I had my GI appointment which didn't have the result I hoped for.
I guess I have to be satisfied with the smallest steps.
It is just so frustrating.
The bad thing first: my GI doc won't perform any tests before my in-patient stay since he thinks that this should be done while I am in-patient and by the endocrinologist who can interpret the results.
Also, he does not know the reason for the vein alterations but he doubts the correctness of the finding. However, I know that the finding is right since I have reviewed my older reports from the heart ultrasound and the abdominal ultrasound three 4 months and 14 months ago and when comparing the findigs one can see a significant development, a progressing obstruction of the vein and liver enlargement.
As I insisted and pointed out my new symptoms he agreed in doing another ultrasound when I am in-patient. if the finding was confirmed further claryfing must be done since the most obvious cause, right sided heart failure, is not present.
I also have a pressure pain in the upper epigastrumwhich is not worse with eating and stomach distension and thus, not due to the motility disorder...I wonder if this pain could be related to the cause of the vein obstruction. I know that neuroendocrine tumors of the mediastinum, eg. tumors of the thymus, lung etc and of the pancreas can block and/or compress this vein. And pancreatic neuroendocrine tumors are often associated with MEN syndrome.
The good thing: while last time, he just sent me to the neuroendocrine oncologist saying that he can't deal with this endocrine issue as he did not have enough competence in this subject he is now willing to take care of me together with the endocrinologist when I am in-patient.
He was also quite interested in my phosphorus level since they are consistenly on the upper range of normal or increased and this may be related to an endocrine issue with the parathyroid glands. Parathyroid hormones is sometimes secreted with neuroendocrine tumors, too.
High phosphorus is also seen in kidney/renal problems.
I am afraid that they will do the standard tests and that this won't be enough to rule these issues out, especially as I might have intermittent hormonal hypersecretion and an in-patient stay will only reflect a short period of time.

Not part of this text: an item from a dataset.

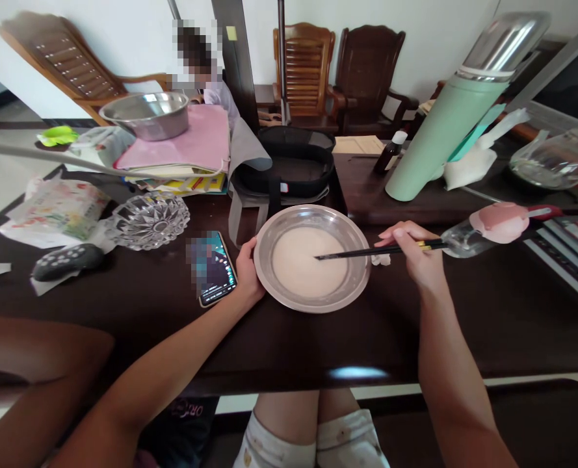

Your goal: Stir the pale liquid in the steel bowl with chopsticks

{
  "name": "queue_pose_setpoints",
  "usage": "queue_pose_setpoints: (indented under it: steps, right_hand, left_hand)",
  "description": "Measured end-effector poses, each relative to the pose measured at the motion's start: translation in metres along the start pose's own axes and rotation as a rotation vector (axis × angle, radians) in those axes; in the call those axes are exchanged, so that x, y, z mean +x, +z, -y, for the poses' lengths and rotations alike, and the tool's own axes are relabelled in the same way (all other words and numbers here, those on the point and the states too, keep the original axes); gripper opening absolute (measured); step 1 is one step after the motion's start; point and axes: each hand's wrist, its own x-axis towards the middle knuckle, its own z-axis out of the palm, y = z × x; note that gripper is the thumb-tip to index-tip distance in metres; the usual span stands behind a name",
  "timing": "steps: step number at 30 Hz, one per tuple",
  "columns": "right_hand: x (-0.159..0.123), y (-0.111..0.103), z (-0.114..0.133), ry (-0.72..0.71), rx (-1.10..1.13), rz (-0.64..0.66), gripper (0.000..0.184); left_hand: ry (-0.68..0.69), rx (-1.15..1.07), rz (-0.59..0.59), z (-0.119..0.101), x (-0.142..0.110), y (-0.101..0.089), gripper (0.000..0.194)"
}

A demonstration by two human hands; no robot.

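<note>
In front of me on the dark table sits a wide metal bowl (313,305) holding a pale, milky liquid (308,270). My left hand (249,270) grips the bowl's left rim, with the thumb at the edge and the fingers mostly hidden beneath. Dark chopsticks (367,251) with gold bands are pinched in my right hand (413,250), to the right of the bowl. Their tips reach over the rim and touch or dip into the liquid near its middle. A lit phone (215,270) lies just left of my left hand.
Left stand a cut-glass dish (147,221), a dark remote-like object (69,261) and a tissue pack (64,211). Behind are a black case (289,169) and another metal bowl (147,116) on papers. Right are a green thermos (449,123), a pink-capped bottle (498,224) and books (576,253). A person sits beyond.
</note>
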Motion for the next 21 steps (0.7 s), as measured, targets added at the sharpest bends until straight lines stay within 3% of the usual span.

In addition one cannot exclude that there is still interference with the immune assays caused by the immunoglobulins. The effects from immunoglobulins can sometimes last up to six months. However, I can't wait so long I would drive nuts in the meantime as i continue to get worse with my endocrine issues.

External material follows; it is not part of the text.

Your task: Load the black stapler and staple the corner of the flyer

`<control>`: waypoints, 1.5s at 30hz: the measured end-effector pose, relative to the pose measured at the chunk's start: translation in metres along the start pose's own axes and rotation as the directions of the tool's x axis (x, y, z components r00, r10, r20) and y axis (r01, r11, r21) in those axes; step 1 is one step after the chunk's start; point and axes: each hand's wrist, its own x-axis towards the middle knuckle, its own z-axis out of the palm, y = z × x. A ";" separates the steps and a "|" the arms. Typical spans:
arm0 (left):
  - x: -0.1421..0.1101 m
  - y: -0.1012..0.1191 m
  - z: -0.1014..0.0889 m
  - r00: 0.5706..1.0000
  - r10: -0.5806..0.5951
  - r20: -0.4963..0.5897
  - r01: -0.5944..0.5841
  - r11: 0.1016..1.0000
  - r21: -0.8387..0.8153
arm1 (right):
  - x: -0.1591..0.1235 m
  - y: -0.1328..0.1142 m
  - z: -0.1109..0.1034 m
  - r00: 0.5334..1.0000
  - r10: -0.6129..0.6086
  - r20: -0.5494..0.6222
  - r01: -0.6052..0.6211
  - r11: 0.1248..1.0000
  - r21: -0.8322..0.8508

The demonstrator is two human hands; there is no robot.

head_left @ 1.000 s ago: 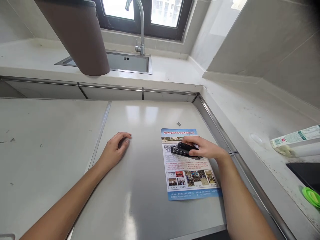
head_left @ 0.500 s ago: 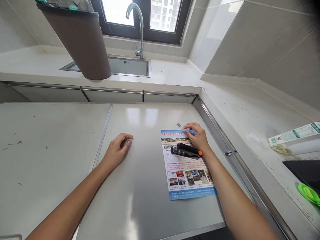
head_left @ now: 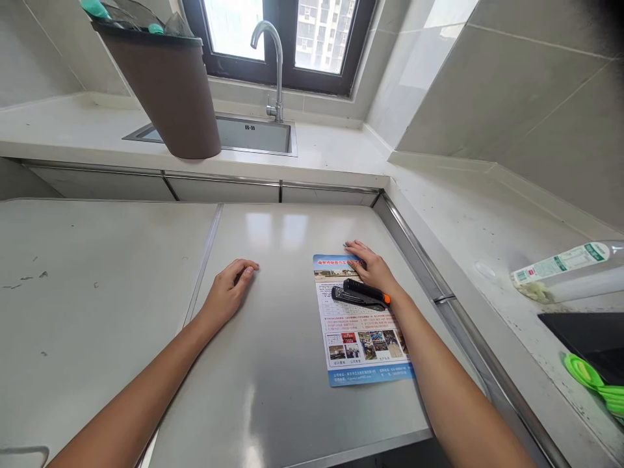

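A printed colour leaflet [head_left: 358,331] lies flat on the steel table [head_left: 273,364]. On its upper half rests a black stapler with an orange end [head_left: 359,294]. My right hand [head_left: 369,265] reaches past the stapler to the leaflet's top edge, fingers stretched out flat, fingertips on the spot where a small loose staple lay. My left hand [head_left: 228,291] rests on the table to the left of the leaflet, fingers loosely curled, holding nothing.
A brown bin [head_left: 168,91] stands on the white counter at the back beside a sink [head_left: 253,133] with a tall tap [head_left: 273,58]. To the right a raised counter carries a plastic bottle on its side [head_left: 565,270], a green lid [head_left: 587,374] and a black hob [head_left: 585,328].
My right hand let go of the stapler, left it on the leaflet, and moved forward to the leaflet's top edge, flattening over the small staple. My left hand stayed put.
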 end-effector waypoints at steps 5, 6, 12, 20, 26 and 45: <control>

I hope that if my GI doc takes care during in-patient stay and can talk with the endocrinologists the endocrinologist will take me more seriously and will not consoder my symptoms as psychosomatic cagain.
Regarding tthe anwer of the urologist I waited for: Well, thsi was another big frustration. Although he assured me at first that he was allowed to do surgeries his chief doc would not do himself the chief doc suddenly seems to refuse the cystectomy which basically means any surgery at all.

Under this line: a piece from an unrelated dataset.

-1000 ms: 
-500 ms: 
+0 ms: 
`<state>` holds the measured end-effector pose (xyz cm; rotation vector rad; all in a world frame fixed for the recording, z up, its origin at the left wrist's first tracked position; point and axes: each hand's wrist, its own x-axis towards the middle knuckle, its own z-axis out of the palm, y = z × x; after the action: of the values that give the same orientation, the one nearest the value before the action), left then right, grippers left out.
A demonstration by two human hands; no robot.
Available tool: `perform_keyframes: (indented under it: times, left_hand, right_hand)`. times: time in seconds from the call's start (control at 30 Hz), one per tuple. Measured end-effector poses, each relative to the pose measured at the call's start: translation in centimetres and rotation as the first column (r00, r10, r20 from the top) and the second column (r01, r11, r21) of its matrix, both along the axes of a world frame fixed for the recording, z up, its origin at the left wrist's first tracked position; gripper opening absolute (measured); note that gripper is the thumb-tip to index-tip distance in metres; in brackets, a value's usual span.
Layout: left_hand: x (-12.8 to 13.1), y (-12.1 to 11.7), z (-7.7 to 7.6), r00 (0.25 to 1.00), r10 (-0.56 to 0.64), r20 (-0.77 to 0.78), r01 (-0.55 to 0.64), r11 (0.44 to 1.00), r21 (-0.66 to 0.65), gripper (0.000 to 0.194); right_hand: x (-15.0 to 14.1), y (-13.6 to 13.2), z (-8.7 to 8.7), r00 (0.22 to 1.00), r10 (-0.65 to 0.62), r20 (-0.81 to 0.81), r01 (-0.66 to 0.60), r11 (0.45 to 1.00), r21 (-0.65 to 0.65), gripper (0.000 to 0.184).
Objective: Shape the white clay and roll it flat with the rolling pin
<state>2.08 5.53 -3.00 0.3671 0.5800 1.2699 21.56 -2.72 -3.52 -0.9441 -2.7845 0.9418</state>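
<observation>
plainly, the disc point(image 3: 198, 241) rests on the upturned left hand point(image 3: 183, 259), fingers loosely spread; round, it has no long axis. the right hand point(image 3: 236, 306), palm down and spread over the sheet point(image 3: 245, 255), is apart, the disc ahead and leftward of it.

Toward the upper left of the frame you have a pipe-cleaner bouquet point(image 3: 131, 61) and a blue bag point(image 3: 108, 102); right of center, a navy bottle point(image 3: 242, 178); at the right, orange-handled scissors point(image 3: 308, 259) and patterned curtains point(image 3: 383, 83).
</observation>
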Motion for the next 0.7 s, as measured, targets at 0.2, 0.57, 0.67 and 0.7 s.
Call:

I begin to hate these chief docs since they only see their own reputation. I first wrote to the chief doc and he himself referred me to his neurourologist who is the second "man" in the hierarchy. And now he wants to speak with my urologist...this does not make sense. Moreover I don't have an urologists who takes casre abou me as I could not find someone suitable; I just go into the clinic to have the catheter changed.
In the mail the neurourologist sent me and explained the situation he did not even express his own opinion I had waited for. I guess it is all due to the chief doc, again.